There are still moments, years after Jim’s death, when the weight of my grief and pain crushes so heavily upon me that I can hardly catch my breath. There are still times when I feel the sting of my loss so sharply that it seems like yesterday. There are still times when I feel my heart pounding so rapidly in my chest that I wonder if it will burst.


Grief is a selfish thing. People who grieve aren’t selfish; the grief itself is selfish. Grief has emptied me. My soul is a hollow void where bitter wind blows without mercy. I have never been so lonely.  
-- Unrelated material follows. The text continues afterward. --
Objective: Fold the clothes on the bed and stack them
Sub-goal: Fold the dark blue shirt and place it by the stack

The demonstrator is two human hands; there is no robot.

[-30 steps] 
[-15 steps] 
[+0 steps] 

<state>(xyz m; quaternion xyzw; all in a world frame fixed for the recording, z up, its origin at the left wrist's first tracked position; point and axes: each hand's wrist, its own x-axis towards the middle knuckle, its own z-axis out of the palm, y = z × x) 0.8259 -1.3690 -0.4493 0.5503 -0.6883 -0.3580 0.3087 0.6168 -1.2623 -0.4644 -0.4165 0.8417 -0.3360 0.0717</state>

I’ve disappointed a lot of people in the past five years. I have not been a good friend. I’ve had to say I am sorry for that. I have not been the husband and father my beloved wife and precious children have needed me to be. I have asked each of them for their forgiveness. I fear that I wasn’t everything Jim needed me to be in the midst of his suffering. I know that Jim forgives me. (But how do I forgive myself? How does a father forgive himself for not being able to keep his son from dying?)


People tell me I’ve changed. A few say I’ve “come a long way.” What does it mean to “come a long way”? Have I come a long way from something or toward something? I don’t usually ask them what they mean by that. Perhaps I don’t believe it’s true. Or perhaps I know a lot of what they see is just smoke and mirrors. I’ve learned to only let people see what they want or need to see.